Task goal:
Where the data below contains pictures, omit them; output the rest word for word.
Segment Start: Data provided
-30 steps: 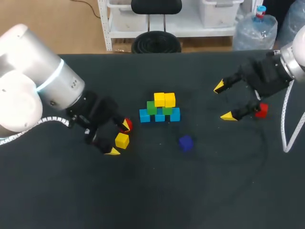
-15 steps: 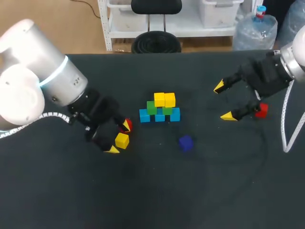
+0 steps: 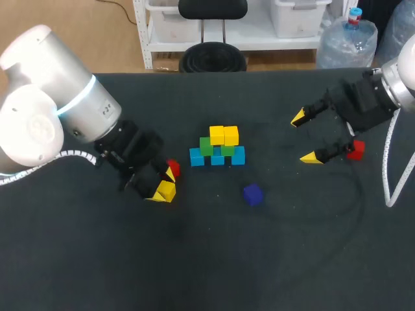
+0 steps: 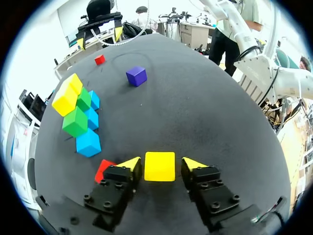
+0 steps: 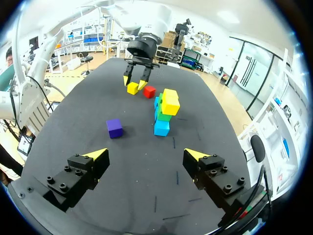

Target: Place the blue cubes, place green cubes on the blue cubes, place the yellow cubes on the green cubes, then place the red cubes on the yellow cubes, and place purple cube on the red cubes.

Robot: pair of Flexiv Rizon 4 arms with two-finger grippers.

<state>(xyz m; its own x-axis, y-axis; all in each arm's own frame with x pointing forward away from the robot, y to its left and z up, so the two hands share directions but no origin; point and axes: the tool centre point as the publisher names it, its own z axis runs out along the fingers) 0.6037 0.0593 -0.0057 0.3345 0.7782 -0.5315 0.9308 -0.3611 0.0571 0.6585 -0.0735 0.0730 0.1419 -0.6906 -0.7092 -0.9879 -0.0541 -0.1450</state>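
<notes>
Black tabletop (image 3: 194, 259) has the blue-green-yellow stack (image 3: 218, 146) dead center of the frame, purple cube (image 3: 253, 194) just lower right of it, left gripper (image 4: 162, 162) at center left with fingers narrowed around a loose yellow cube (image 3: 166, 191) but not quite touching, and right gripper (image 3: 303, 137) spread wide at upper right beside a red cube (image 3: 355, 149).

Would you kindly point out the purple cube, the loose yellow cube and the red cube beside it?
purple cube (image 3: 253, 193): head view, top face.
loose yellow cube (image 4: 160, 166): left wrist view, top face.
red cube (image 4: 104, 169): left wrist view, visible corner.
</notes>
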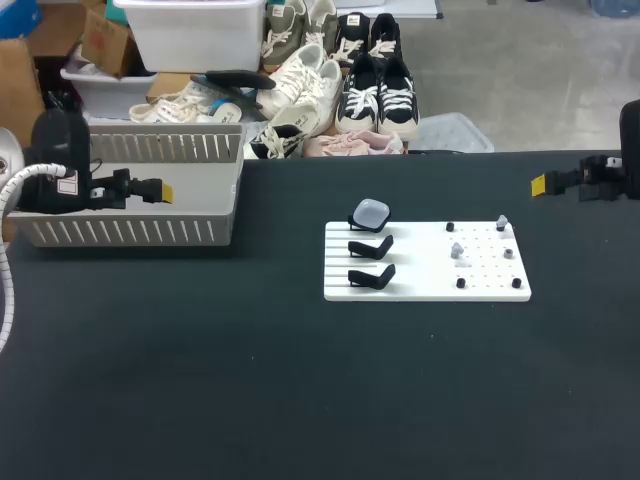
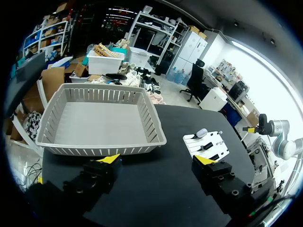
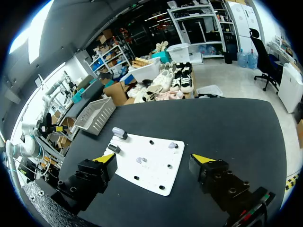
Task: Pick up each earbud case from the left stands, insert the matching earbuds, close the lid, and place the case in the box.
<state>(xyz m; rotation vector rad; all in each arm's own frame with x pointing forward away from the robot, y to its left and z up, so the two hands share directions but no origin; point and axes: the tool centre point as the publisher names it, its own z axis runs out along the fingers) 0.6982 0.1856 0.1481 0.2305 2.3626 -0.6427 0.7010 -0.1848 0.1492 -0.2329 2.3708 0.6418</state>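
Observation:
A pale earbud case point(image 1: 371, 212) sits on the rearmost of three black stands on the left of a white board point(image 1: 427, 285). The other two stands point(image 1: 371, 246) are bare. Small pale earbuds point(image 1: 501, 223) point(image 1: 457, 250) rest among black pegs on the board's right half. My left gripper point(image 1: 160, 191) hangs open over the grey basket point(image 1: 130, 232), far left of the board. My right gripper point(image 1: 540, 184) is open, behind and right of the board. In the right wrist view the case point(image 3: 119, 133) and an earbud point(image 3: 173, 145) lie ahead of the open gripper point(image 3: 153, 159). In the left wrist view the gripper point(image 2: 156, 161) is empty.
The grey slatted basket point(image 2: 99, 123) stands at the table's back left with nothing in it. The board point(image 2: 214, 147) lies right of it on the black tabletop. My right arm point(image 2: 265, 126) shows in the distance in the left wrist view.

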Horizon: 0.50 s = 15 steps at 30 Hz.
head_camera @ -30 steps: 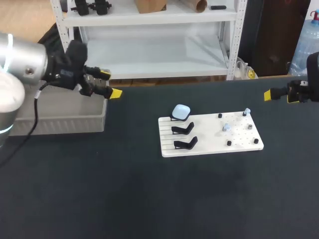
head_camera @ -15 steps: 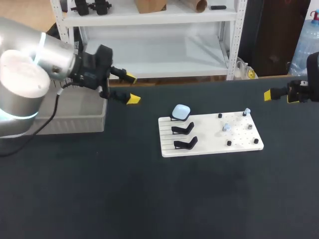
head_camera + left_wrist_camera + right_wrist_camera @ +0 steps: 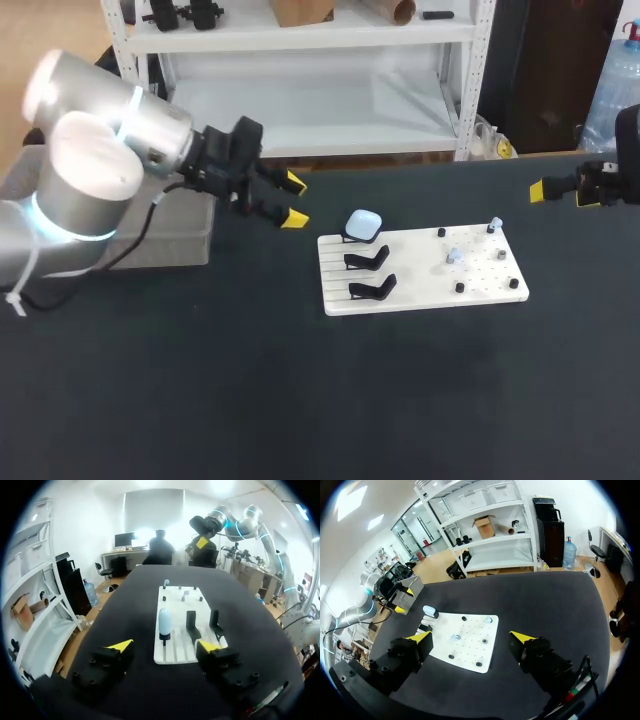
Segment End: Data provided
Task output:
-30 steps: 
-15 steps: 
+0 steps: 
+0 steps: 
+0 steps: 

Target: Place the blue cubes, place green cubes on the blue cubes, place the yellow cubes on the green cubes, then place the red cubes on the yellow cubes, and place purple cube on the red cubes.

Robot: pair of Flexiv Rizon 4 arms with two-finger grippers.

<state>(xyz m; its own x-axis, y-axis; all in each arm's own frame with x pointing forward away from the robot, y to its left and z up, so the two hands share directions but no origin; point and axes: the tool centre point as the publisher names it, its own z axis runs out along the fingers) 0.6037 0.0593 -0.0057 0.3345 0.7782 -0.5315 0.9308 -0.3611 0.0571 0.6585 -0.0735 0.0730 0.1419 -0.6906 -0.7092 -0.9879 -0.0541 -0.1450</state>
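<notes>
Black tabletop (image 3: 194, 259) has the blue-green-yellow stack (image 3: 218, 146) dead center of the frame, purple cube (image 3: 253, 194) just lower right of it, left gripper (image 4: 162, 162) at center left with fingers narrowed around a loose yellow cube (image 3: 166, 191) but not quite touching, and right gripper (image 3: 303, 137) spread wide at upper right beside a red cube (image 3: 355, 149).

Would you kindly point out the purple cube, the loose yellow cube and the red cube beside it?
purple cube (image 3: 253, 193): head view, top face.
loose yellow cube (image 4: 160, 166): left wrist view, top face.
red cube (image 4: 104, 169): left wrist view, visible corner.
</notes>
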Task: Pick up each earbud case from the left stands, insert the matching earbuds, close the lid, and place the case in the box.
<state>(xyz m; rotation vector rad; all in each arm's own frame with x pointing forward away from the robot, y to its left and z up, so the two hands share directions but no origin; point and axes: the tool centre point as the publisher names it, its own z axis runs out along the fingers) 0.6982 0.1856 0.1481 0.2305 2.3626 -0.6427 0.7010 -0.1848 0.1492 -0.2329 2.3708 0.6418</state>
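Observation:
A pale earbud case point(image 1: 371, 212) sits on the rearmost of three black stands on the left of a white board point(image 1: 427, 285). The other two stands point(image 1: 371, 246) are bare. Small pale earbuds point(image 1: 501, 223) point(image 1: 457, 250) rest among black pegs on the board's right half. My left gripper point(image 1: 160, 191) hangs open over the grey basket point(image 1: 130, 232), far left of the board. My right gripper point(image 1: 540, 184) is open, behind and right of the board. In the right wrist view the case point(image 3: 119, 133) and an earbud point(image 3: 173, 145) lie ahead of the open gripper point(image 3: 153, 159). In the left wrist view the gripper point(image 2: 156, 161) is empty.
The grey slatted basket point(image 2: 99, 123) stands at the table's back left with nothing in it. The board point(image 2: 214, 147) lies right of it on the black tabletop. My right arm point(image 2: 265, 126) shows in the distance in the left wrist view.
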
Horizon: 0.50 s = 15 steps at 30 Hz.
head_camera @ -30 steps: 
head_camera @ -15 steps: 
head_camera + left_wrist_camera + right_wrist_camera @ +0 steps: 

This concludes the output for the exercise.